In the event of the driver failing to react in time, the system automatically applies the brakes to avoid an impact or reduce its severity.

Thanks to the pedestrian recognition function, the AEB is also capable of stopping the car autonomously at speeds of up to 60km/h (37.3mph), by interpreting the information from the radar and camera.

Other standard equipment also includes lane departure warning (LDW) and blind spot monitoring (with rear cross-path detection available as an option), which uses sensors to monitor the area around the car and assist the driver when overtaking, changing lane or exiting car parks by monitoring any cars that may be approaching.

These advances help FCA Group provide a compelling blend of heritage and cutting-edge technology in vehicles which will help run more efficient, safer fleets.

Three FCA Group cars which changed automobile history

Willys Jeep MB

The tough, simple Willys Jeep MB became the GI’s best friend in World War II. One vehicle was even awarded a ‘Purple Heart’ military decoration and sent home.

General George C Marshall, US Army Chief of Staff during that conflict, described the Jeep Brand 4x4 as: “America’s greatest contribution to modern warfare”.

The MB started a revolution in the use of small military motor vehicles in the US Army. 

The all-purpose MB was amazingly versatile, and could be fitted with .30 or .50 calibre machine guns for combat.

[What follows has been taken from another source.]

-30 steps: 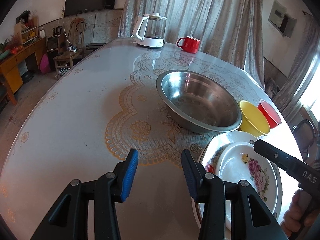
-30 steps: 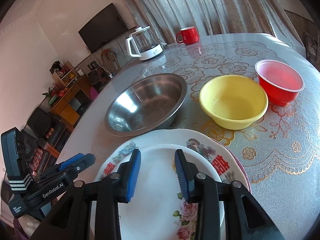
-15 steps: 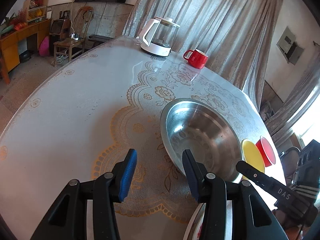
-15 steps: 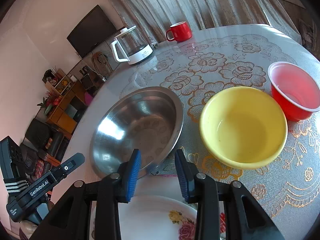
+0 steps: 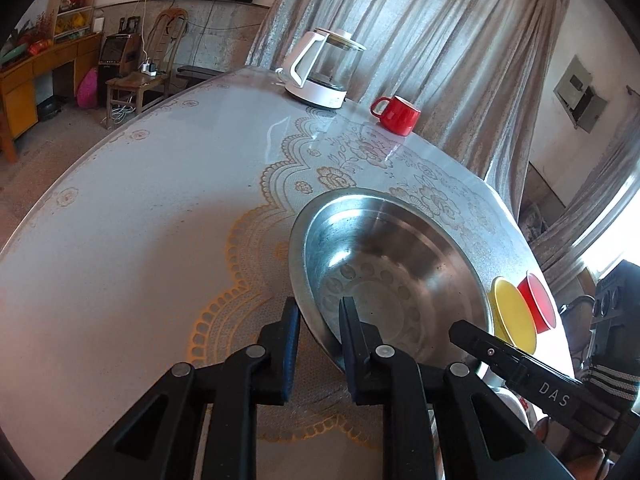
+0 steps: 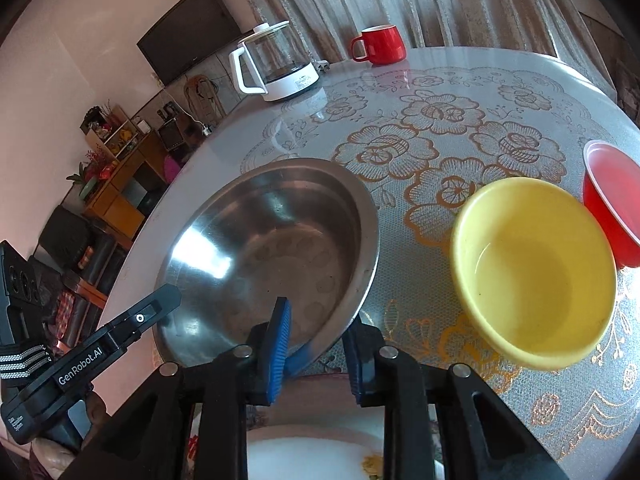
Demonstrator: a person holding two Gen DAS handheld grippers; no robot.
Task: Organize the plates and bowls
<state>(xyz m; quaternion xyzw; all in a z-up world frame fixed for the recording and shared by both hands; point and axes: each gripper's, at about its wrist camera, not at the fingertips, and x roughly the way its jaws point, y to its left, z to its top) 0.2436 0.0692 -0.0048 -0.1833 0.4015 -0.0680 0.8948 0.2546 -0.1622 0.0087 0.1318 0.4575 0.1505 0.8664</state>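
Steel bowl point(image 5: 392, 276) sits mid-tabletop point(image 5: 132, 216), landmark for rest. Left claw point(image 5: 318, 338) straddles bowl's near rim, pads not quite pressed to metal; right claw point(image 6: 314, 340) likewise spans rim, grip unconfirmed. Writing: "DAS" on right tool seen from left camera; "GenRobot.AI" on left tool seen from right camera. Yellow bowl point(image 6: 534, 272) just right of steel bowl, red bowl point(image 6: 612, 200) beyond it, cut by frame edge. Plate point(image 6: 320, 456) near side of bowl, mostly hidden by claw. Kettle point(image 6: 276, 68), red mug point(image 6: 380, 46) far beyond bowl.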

It was also widely modified for long-range desert patrol, snow ploughing, telephone cable laying, saw milling, as fire-fighting pumpers, field ambulances, tractors and, with suitable wheels, could even run on rail tracks.

Alfa Romeo 33 Stradale

Just 18 examples of the Alfa Romeo 33 Stradale were made between 1967 and 1969, and at that time it was the most expensive car on sale to the public.

Based on the Autodelta Alfa Romeo Tipo 33 racing car, it was built by Alfa Romeo to make some of its racing technology available to the public.

“It was an incredible car because it was a race car you could actually drive on the road,” says Lorenzo Ardizio, curator of the Alfa Romeo Museum.

“It is now considered one of the masterpieces of GTs from the 1960s.”

Fiat 500

Fiat’s iconic 500, which celebrated its 60th birthday last year, has joined the permanent collection of the MoMA (the Museum of Modern Art in New York).

“While the Fiat 500 has unquestionably left its mark on automotive history, it is equally true that it has never been just a car,” says Olivier Francois, head of Fiat Brand and chief marketing officer FCA. 

“In its 60-year history, the 500 has transcended its material manifestation to enter the collective imagination and become an icon.”

Martino Stierli, the Philip Johnson chief curator of architecture and design at MoMA, adds: “The Fiat 500 is an icon of automotive history that fundamentally altered car design and production.”